As this study is observational in nature, residual confounding cannot be fully excluded despite statistical adjustment. The associations identified do not imply causality, and unmeasured or unknown confounders may have influenced the observed outcomes. This constraint should be considered when interpreting the predictive model and its clinical implications.
This study has several limitations. First, its retrospective design limited the availability and completeness of clinical data. Second, the relatively small sample size may restrict the generalizability of the findings. Third, the model was internally validated but lacked external validation, which limits its applicability across different clinical settings. And, we acknowledge that our definition about pleural effusion(pleural effusion with hypoxemia) may be narrower than conventional classifications of pleural effusion, but it was intentionally selected to emphasize cases with direct clinical impact. Future large-scale prospective studies with external validation cohorts are needed to confirm these results and strengthen the evidence base.
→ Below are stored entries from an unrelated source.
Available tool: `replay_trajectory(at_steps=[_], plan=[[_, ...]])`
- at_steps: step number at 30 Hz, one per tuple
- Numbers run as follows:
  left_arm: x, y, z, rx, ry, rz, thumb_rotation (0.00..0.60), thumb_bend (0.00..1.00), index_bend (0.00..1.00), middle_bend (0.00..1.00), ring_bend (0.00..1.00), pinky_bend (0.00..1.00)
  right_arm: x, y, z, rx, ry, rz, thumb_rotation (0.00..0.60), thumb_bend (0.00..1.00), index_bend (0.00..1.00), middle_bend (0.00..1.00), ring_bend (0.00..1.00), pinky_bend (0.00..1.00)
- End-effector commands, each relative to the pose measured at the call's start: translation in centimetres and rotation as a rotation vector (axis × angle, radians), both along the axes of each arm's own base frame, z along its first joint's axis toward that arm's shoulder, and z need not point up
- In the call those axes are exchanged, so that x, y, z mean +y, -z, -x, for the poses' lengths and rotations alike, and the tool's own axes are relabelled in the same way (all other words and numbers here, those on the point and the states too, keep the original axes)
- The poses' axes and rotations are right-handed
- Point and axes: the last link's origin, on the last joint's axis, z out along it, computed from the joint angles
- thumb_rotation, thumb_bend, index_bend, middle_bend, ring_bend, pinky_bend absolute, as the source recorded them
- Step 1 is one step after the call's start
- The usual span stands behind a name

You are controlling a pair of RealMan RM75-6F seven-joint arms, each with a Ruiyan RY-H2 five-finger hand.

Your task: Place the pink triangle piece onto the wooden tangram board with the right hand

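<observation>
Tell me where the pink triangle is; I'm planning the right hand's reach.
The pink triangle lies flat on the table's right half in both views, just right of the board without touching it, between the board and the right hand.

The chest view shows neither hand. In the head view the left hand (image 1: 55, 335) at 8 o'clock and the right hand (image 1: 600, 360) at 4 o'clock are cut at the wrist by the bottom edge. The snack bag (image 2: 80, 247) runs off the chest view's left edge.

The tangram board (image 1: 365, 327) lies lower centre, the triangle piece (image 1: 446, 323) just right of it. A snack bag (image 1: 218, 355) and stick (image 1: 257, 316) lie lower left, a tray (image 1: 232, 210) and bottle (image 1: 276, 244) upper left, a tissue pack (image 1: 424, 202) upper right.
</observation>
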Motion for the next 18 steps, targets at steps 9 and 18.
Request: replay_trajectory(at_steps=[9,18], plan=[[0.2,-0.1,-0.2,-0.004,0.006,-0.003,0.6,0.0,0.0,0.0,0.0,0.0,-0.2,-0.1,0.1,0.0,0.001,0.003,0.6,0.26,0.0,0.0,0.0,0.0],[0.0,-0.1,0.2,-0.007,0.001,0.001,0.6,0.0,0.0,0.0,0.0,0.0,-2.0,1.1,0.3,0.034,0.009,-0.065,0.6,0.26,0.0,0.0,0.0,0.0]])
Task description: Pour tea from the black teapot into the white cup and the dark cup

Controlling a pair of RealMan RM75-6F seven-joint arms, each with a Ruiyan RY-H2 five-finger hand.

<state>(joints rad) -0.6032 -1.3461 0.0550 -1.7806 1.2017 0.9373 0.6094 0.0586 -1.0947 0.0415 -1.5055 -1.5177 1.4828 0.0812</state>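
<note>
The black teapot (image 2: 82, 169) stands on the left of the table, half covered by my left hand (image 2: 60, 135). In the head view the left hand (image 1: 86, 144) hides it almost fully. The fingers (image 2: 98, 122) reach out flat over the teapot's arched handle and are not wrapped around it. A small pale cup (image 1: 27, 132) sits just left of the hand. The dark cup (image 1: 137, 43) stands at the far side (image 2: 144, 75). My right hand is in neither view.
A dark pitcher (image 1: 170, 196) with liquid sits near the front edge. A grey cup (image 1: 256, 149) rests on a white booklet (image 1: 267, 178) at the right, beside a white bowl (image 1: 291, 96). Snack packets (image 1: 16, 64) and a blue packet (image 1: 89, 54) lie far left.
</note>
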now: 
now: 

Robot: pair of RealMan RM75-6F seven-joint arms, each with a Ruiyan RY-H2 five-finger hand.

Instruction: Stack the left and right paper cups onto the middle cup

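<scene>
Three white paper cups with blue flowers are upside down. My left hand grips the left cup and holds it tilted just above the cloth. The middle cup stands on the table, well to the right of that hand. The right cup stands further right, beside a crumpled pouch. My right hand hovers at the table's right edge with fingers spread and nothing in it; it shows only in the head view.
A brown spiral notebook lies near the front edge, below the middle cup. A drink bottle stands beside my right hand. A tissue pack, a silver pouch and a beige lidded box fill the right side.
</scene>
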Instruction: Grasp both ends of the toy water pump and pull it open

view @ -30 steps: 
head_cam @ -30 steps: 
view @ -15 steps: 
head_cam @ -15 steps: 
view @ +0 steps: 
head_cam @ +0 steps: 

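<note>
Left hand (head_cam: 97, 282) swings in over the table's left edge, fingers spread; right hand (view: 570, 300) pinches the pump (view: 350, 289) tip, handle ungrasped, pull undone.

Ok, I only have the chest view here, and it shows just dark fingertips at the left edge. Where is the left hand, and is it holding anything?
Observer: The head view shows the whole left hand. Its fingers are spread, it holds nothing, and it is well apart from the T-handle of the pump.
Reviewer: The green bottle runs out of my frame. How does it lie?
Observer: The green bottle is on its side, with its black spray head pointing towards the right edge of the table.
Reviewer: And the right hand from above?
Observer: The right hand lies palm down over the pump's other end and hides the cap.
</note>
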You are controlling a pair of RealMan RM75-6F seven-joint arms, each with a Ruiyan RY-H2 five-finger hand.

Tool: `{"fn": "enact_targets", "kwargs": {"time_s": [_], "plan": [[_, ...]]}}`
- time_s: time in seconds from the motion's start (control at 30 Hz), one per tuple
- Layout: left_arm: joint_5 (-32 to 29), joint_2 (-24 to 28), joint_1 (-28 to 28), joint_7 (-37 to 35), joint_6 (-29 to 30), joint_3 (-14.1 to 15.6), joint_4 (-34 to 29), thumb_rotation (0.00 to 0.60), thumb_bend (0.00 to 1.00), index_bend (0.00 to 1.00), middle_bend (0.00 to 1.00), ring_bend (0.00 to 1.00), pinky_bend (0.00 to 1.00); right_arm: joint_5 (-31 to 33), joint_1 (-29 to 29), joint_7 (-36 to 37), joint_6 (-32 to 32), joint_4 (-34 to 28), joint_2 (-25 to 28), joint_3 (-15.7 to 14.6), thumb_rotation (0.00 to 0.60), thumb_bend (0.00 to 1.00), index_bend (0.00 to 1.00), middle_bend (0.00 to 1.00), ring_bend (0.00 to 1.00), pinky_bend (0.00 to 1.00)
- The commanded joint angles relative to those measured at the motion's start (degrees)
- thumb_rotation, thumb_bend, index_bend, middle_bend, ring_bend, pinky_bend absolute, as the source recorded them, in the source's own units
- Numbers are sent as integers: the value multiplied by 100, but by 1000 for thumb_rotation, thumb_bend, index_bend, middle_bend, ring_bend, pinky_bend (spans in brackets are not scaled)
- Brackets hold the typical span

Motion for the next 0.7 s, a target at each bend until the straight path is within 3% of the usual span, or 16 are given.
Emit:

In addition, this study relied on chest X-ray for the diagnosis of postoperative pleural effusion due to the retrospective nature of the dataset, which did not include ultrasound records. While chest X-ray is routinely used in ICU settings, its diagnostic sensitivity is known to be inferior to that of bedside ultrasound. We acknowledge this limitation and recognize that future prospective studies should incorporate ultrasound-based assessments to improve diagnostic accuracy and enhance model reliability.
Conclusions
In conclusion, we developed a predictive model to assess the risk of pleural effusion following pancreatic surgery. Key predictors included patient age, BMI, atrial fibrillation, ASA grade, and intraoperative blood transfusion. The model demonstrated good discriminatory performance and calibration, supporting its potential utility for early risk stratification and personalized clinical decision-making. Nonetheless, external validation and large-scale prospective studies are needed to confirm its generalizability and assess its broader clinical impact.